### WHAT YOU ARE ASKED TO DO:
Select from the data all lines with the word "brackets".

### SOURCE INFORMATION:
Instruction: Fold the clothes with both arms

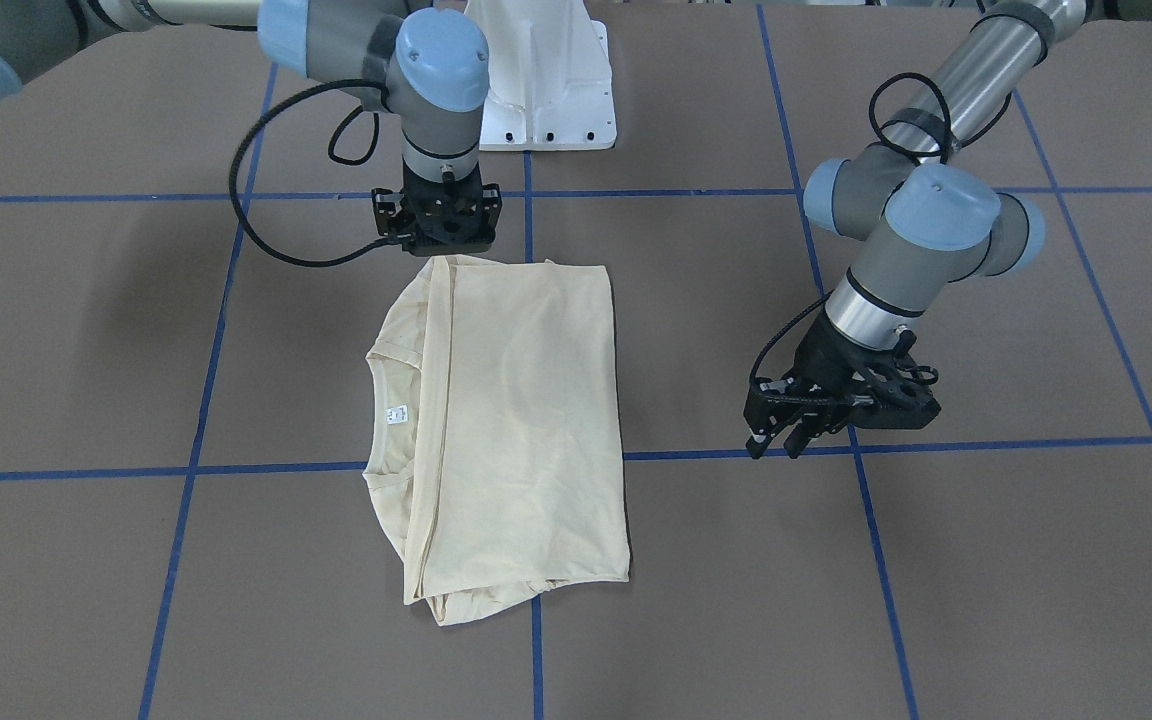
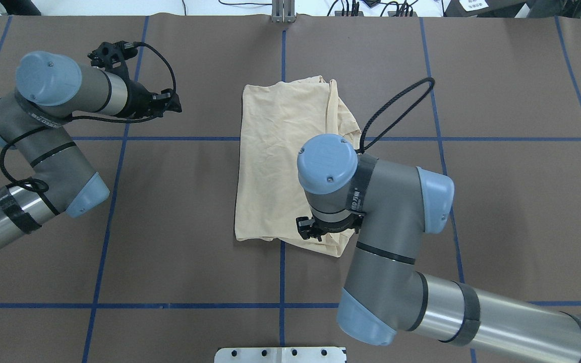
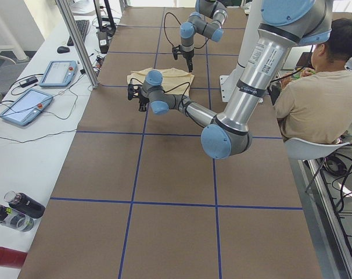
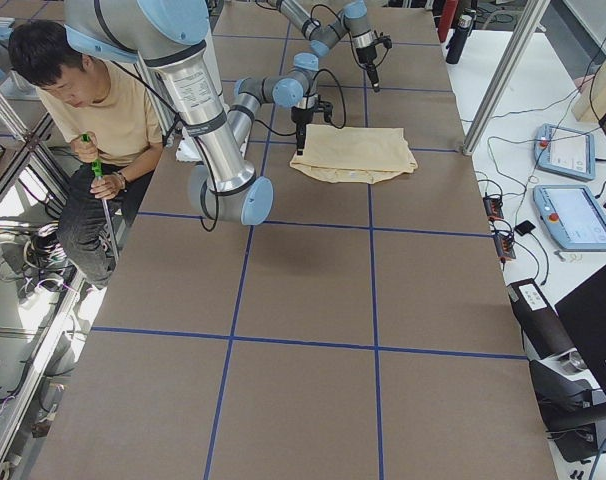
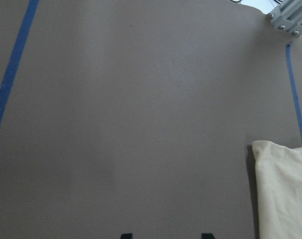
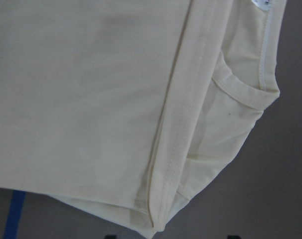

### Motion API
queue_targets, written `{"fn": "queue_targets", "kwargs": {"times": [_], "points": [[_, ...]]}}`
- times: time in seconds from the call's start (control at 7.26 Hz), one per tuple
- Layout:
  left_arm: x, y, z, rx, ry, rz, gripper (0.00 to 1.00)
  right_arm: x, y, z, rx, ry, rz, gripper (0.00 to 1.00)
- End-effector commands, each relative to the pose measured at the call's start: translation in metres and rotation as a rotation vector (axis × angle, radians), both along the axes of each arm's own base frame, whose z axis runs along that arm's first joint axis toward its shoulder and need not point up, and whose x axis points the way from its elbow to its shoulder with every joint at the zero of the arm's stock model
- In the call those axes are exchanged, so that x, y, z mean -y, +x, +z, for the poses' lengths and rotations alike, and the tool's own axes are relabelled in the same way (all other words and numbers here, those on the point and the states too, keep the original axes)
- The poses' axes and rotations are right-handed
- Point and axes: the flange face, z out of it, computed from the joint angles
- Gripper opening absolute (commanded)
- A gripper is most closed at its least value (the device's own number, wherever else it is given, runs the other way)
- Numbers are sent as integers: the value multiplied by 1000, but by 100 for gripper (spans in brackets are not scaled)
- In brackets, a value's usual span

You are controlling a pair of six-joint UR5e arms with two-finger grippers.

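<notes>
The cream T-shirt (image 1: 516,420) lay part-folded mid-way across the table (image 1: 986,580), with left gripper (image 1: 778,445) and right gripper (image 1: 446,230) both released, likely awaiting fresh edge grasps.

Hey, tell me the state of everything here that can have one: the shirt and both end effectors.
T-shirt: folded into a rectangle, lying flat on the table, collar showing along one side.
Left end effector: open, empty, off to the side of the T-shirt, not touching it.
Right end effector: open, empty, pointing down over the T-shirt's edge on the robot's side.
</notes>
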Motion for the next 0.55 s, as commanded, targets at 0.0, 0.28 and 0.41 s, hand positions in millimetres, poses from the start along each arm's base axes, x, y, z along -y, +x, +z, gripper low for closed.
{"fn": "queue_targets", "kwargs": {"times": [0.0, 0.28, 0.41], "points": [[-3, -4, 16, 31, -28, -6, 56, 10, -32, 5, -103, 79, -165, 58], [-5, -1, 18, 32, -30, -3, 56, 12, -66, -11, -143, 72, -182, 35], [-5, -1, 18, 32, -30, -3, 56, 10, -69, -3, -163, 78, -185, 33]]}}
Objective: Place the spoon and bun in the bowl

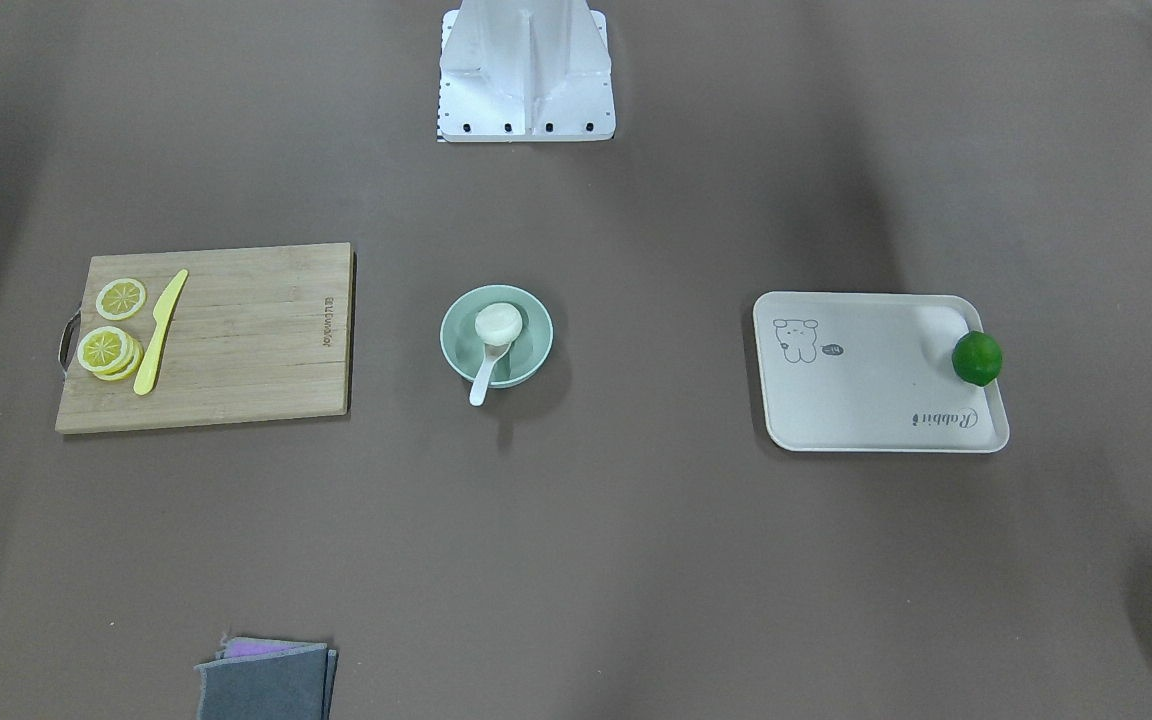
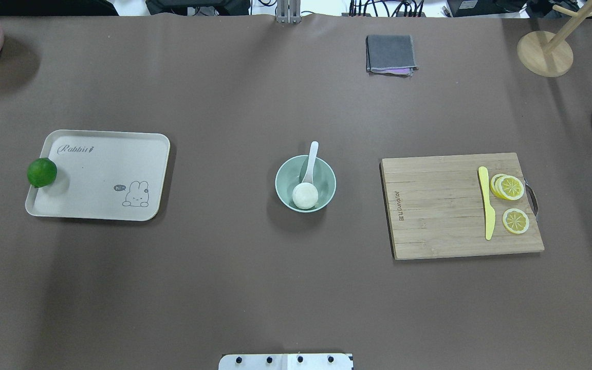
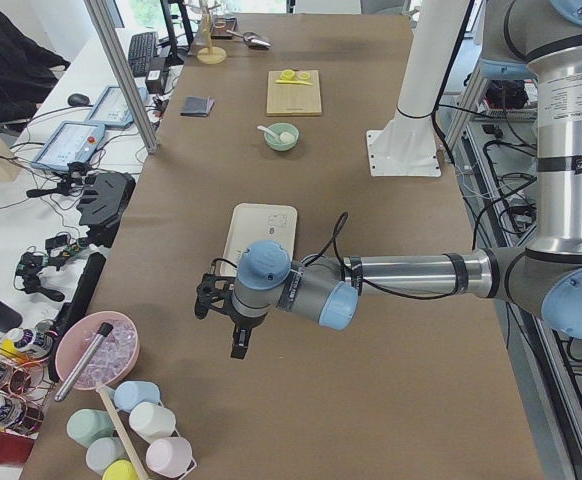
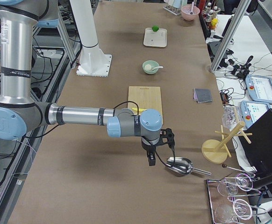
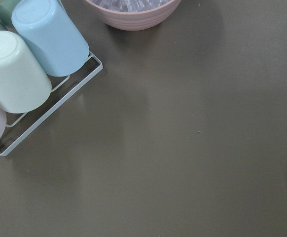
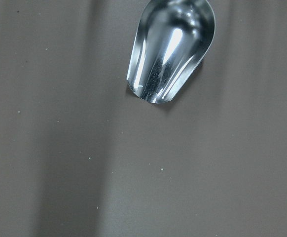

### COMPLETED TASK:
- Numbers are sent as integers: the value multiplied by 1000, but by 100 for gripper (spans in brackets are not scaled)
- In brackets, a value's usual span

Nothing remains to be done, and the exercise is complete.